# ACTION ITEM
Below are records; reproduce exactly the lines from the one that has "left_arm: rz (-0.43" through the one that has "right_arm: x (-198", ends included, and nothing more.

# Recorded data
++++

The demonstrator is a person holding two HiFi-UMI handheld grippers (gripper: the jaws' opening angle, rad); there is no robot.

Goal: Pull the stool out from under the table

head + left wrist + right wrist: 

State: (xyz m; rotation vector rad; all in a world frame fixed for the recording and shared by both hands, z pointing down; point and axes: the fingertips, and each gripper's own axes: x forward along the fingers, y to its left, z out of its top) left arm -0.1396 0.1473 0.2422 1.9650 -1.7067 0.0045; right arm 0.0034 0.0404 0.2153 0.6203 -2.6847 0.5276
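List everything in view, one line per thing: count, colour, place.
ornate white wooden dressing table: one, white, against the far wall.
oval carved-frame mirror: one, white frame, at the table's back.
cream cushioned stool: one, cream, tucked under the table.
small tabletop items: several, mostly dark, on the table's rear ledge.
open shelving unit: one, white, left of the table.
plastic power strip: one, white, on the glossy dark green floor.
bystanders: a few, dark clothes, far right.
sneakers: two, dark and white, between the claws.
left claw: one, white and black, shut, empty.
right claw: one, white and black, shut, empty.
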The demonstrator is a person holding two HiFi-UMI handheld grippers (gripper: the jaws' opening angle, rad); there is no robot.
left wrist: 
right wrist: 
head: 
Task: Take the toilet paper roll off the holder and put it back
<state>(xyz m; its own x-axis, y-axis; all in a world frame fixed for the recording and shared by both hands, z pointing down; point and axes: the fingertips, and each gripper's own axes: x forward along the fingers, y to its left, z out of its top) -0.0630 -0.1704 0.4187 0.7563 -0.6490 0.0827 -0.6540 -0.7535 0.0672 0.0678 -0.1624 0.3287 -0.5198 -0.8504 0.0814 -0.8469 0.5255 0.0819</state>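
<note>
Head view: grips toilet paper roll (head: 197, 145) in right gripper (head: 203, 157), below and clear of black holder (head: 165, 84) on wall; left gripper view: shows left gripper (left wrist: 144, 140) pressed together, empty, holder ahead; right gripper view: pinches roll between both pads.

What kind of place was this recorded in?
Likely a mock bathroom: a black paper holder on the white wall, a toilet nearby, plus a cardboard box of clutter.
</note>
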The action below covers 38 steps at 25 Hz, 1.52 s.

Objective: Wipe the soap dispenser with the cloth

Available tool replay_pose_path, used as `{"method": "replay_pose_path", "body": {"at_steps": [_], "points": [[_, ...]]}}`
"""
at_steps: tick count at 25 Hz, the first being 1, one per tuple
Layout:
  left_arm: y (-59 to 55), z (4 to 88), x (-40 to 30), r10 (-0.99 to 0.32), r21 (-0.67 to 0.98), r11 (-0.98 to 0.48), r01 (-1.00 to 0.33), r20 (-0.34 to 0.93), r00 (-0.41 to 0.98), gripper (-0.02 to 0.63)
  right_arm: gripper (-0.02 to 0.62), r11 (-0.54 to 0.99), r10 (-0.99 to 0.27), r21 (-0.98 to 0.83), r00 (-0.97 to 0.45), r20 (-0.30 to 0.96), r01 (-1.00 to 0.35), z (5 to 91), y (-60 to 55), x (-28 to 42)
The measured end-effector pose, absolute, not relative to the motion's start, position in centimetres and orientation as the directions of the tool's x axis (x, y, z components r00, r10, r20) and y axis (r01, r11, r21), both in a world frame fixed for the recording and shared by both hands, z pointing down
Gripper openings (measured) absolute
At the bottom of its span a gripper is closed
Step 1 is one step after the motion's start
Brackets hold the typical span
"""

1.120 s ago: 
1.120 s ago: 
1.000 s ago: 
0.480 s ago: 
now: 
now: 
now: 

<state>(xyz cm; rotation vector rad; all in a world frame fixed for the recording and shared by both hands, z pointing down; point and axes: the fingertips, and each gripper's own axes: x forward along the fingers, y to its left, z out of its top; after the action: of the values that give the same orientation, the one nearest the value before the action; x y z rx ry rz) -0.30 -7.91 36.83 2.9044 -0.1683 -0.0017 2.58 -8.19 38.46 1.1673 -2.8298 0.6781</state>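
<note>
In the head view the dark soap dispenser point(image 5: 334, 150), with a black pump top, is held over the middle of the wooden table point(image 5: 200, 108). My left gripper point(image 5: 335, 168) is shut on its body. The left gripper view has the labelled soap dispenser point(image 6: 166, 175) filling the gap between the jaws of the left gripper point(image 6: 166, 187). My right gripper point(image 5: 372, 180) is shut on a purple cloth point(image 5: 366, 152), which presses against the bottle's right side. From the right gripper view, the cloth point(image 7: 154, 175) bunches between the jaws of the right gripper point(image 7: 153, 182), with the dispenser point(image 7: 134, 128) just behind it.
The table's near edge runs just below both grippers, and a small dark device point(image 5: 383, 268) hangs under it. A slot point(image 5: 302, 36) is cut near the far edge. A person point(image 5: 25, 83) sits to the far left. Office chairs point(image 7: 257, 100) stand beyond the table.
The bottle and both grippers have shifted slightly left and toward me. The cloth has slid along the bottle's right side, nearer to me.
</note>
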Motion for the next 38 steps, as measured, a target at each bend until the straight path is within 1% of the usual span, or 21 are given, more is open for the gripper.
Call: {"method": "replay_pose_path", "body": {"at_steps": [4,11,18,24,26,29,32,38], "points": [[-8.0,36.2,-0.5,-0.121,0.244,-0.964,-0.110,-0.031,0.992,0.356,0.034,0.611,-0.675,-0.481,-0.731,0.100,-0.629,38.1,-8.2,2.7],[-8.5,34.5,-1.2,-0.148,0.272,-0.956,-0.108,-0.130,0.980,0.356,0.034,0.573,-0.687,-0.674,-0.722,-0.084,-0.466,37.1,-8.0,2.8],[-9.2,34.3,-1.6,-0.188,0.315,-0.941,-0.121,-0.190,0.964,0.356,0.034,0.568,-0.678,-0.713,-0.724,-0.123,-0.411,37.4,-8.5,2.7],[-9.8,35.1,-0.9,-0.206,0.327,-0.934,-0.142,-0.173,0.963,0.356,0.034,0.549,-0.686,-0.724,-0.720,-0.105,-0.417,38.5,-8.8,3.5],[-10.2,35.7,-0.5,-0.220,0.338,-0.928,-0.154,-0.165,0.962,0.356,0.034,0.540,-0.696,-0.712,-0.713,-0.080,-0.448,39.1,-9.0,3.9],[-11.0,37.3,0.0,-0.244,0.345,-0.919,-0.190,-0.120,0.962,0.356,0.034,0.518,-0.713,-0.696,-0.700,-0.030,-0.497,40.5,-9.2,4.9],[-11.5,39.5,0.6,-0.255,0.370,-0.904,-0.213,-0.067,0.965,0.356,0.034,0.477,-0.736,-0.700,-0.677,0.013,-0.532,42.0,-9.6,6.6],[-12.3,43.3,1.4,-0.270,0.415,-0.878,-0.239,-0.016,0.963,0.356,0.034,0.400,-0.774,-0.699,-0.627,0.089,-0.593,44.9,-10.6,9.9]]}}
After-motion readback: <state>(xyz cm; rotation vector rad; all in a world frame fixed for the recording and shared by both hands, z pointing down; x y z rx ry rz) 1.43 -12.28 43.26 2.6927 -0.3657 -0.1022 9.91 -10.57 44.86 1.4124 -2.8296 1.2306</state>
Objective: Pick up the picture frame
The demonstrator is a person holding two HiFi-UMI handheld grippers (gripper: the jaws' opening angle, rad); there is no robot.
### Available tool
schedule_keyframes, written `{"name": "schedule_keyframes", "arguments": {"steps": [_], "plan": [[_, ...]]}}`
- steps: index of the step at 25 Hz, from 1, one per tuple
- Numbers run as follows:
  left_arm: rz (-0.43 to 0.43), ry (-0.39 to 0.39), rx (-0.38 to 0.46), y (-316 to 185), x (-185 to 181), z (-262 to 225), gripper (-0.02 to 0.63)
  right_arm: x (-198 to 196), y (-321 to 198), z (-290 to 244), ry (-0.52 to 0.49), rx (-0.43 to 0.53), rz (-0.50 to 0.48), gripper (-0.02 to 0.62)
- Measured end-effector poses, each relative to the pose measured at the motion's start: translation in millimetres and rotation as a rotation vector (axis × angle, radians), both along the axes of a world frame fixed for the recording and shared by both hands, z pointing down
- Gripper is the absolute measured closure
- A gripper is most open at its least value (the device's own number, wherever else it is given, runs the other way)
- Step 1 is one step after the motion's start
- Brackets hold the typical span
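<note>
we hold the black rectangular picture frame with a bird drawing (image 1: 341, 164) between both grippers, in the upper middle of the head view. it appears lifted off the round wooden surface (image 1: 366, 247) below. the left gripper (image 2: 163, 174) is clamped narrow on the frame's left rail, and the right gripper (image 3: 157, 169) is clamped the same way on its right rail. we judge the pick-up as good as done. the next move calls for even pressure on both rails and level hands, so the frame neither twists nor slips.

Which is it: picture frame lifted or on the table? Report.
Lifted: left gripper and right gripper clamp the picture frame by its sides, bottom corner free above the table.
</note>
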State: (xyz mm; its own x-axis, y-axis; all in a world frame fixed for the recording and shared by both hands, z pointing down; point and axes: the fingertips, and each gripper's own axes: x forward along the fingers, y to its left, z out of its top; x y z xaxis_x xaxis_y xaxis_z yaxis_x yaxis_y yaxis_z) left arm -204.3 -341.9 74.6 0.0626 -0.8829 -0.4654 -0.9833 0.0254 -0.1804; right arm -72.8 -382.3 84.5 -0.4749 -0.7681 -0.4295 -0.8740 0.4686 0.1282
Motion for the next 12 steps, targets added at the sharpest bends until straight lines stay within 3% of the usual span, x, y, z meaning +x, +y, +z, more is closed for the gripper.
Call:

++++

# ANSWER SPACE
  left_arm: rz (-0.43 to 0.43), ry (-0.39 to 0.39), rx (-0.38 to 0.46), y (-316 to 185), x (-185 to 181), z (-262 to 225), gripper (-0.02 to 0.63)
  right_arm: x (-198 to 196), y (-321 to 198), z (-290 to 244), ry (-0.52 to 0.49), rx (-0.43 to 0.53), rz (-0.50 to 0.48), gripper (-0.02 to 0.62)

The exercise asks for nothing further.